To my surprise, this is what came from it.


I realized when I had completed it that it incorporated three distinctly different concepts. Urban Decay is obvious. There was no change from my original goal. Surrealism was most definitely there still, but instead of being light and full of color, this was dark and gritty with a stark realism to it. But now there was a third element. "Graffiti" which carried the messages of what happened in this dead city. 

The feeling was gone. I knew for sure that I had found the missing piece for the series. The dead city had left its messages behind to give us the viewer enlightenment into what happened. 

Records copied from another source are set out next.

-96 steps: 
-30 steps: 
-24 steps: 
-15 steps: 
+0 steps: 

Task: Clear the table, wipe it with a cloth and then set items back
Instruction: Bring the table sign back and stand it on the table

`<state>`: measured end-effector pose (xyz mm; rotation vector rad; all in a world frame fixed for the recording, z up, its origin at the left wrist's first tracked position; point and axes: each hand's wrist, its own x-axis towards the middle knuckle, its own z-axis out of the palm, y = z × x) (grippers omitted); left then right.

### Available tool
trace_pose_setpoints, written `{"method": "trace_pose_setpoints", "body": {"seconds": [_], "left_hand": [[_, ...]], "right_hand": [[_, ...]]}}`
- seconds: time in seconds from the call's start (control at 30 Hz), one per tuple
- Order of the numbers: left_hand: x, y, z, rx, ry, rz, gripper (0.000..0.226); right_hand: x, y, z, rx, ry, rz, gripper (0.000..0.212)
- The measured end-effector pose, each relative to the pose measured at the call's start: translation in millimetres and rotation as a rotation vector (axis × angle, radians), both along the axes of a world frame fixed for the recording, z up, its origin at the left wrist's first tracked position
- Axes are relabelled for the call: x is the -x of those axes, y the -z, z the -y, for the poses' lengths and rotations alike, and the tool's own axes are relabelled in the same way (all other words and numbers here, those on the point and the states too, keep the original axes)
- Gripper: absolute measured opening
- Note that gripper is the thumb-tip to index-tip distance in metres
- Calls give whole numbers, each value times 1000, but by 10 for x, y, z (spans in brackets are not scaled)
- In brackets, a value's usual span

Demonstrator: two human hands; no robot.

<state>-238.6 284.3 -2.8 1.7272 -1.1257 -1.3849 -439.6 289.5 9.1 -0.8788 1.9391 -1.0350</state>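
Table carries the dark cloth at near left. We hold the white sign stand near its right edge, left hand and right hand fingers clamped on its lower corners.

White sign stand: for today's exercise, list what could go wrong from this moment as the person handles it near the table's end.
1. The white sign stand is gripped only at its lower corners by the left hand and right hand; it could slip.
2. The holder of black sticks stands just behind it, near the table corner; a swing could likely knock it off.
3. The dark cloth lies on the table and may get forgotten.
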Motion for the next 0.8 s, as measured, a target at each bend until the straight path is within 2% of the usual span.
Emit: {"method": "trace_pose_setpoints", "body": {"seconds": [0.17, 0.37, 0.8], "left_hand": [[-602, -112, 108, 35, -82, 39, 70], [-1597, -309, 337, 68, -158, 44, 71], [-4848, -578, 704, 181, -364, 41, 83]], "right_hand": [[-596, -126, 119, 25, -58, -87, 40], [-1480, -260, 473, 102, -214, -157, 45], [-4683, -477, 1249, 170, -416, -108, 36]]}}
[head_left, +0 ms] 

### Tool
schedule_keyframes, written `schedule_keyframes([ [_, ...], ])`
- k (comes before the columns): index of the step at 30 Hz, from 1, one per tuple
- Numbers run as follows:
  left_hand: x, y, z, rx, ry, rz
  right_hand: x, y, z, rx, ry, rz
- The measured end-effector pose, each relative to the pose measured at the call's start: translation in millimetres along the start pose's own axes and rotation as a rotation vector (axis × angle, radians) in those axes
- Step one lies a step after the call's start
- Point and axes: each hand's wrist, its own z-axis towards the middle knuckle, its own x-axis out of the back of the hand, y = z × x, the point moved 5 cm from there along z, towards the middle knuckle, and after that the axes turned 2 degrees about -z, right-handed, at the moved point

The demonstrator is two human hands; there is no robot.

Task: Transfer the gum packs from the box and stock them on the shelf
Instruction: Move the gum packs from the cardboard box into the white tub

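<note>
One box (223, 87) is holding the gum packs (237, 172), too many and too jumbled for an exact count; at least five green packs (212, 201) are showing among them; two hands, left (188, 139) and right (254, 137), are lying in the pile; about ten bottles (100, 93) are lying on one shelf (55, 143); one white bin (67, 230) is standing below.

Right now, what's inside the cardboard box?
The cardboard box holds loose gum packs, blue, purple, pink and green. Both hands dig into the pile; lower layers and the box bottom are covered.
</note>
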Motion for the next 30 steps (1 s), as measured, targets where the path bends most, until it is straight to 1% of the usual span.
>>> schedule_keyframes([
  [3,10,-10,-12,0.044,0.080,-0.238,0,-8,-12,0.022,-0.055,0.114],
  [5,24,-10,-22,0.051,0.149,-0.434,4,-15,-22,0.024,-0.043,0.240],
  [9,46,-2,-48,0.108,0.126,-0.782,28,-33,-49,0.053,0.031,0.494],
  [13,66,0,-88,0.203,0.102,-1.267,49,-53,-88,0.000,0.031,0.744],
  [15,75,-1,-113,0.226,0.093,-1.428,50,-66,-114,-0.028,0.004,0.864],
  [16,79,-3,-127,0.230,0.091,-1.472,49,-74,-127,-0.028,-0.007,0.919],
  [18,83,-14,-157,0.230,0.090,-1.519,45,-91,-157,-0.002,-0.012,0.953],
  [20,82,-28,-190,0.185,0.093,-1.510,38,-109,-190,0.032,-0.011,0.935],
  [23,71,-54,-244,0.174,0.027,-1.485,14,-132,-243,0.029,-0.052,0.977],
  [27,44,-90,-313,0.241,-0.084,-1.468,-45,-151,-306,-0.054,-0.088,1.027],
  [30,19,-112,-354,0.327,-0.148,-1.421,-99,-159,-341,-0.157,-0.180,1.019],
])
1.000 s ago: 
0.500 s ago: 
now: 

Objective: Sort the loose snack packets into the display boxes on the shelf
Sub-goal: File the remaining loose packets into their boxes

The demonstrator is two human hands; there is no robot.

But there was reality here to our own situation in the world right now. The message hits an emotional edge that many of us are feeling around the world at this moment in time and what we fear could happen if the world spins out of control. 

Now this project takes on different significance. The messages of a dead world become paramount to its success as a series of art. This means considering new angles for the base photography, making sure the messages are well founded in the reality of the present and that new components to the city must be created in order to give the messages a place to reside.

But now I can continue without feeling I was partially blind. This is important to the artist. Its alright to function in a vacuum for a time. This brings about innovation and new ideas. But once the concept is fully etched out the real work begins. 

Now it truly begins. Everything before it was merely playing until the subconscious was ready to tell me what the hell it wanted.

My hope that your projects hold meaning for you and make you better artists.